> EXERCISE OBJECTIVE
Go through the entries below. Copy each line in which "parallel" appears.
- - - - -
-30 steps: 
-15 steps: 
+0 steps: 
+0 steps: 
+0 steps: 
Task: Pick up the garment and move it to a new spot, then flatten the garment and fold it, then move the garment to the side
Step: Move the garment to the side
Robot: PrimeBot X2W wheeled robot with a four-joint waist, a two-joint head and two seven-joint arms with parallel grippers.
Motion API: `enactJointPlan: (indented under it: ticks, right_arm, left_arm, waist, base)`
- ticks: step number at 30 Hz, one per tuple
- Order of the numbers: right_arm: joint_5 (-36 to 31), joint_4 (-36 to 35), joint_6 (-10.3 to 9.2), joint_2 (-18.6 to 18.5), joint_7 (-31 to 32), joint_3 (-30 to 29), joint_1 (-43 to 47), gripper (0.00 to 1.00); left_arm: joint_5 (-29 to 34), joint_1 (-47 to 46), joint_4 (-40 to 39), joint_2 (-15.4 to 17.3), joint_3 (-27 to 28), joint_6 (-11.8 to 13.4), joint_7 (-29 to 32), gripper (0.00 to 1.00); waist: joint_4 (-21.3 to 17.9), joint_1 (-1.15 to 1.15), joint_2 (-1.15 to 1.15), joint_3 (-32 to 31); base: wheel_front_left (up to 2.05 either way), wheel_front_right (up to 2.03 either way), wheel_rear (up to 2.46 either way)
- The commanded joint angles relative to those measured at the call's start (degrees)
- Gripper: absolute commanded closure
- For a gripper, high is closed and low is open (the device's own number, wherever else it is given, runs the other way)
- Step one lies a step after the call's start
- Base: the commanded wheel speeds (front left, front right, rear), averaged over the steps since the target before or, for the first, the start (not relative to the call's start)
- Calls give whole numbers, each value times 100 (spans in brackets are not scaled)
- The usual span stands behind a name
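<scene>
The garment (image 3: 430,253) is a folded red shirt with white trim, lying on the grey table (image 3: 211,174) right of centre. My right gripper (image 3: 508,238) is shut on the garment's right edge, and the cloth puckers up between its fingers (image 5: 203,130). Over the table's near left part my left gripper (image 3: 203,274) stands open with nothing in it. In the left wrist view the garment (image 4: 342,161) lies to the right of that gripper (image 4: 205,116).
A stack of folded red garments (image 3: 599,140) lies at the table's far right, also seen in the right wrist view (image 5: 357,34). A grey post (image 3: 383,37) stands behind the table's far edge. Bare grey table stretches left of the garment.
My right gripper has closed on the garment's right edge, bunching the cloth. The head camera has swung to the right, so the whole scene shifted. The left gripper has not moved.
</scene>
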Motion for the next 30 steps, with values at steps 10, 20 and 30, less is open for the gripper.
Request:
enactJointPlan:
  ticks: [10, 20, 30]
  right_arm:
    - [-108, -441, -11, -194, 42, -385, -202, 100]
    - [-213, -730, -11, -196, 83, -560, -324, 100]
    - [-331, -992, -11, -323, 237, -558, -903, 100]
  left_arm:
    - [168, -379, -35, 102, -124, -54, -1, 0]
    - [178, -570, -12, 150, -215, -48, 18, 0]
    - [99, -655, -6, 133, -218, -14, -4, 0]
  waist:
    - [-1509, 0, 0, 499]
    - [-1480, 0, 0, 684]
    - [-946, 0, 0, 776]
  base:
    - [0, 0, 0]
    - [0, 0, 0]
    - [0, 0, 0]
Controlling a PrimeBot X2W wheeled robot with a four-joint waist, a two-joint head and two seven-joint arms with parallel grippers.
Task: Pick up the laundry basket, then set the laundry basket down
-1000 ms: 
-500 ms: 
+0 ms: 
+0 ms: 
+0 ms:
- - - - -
> RESPONSE FOR THIS EXERCISE
Robot: PrimeBot X2W wheeled robot with a four-joint waist, a two-joint head and two seven-joint arms with parallel grippers.
Controlling a PrimeBot X2W wheeled robot with a four-joint waist, a two-joint head and two seven-joint arms with parallel grippers.

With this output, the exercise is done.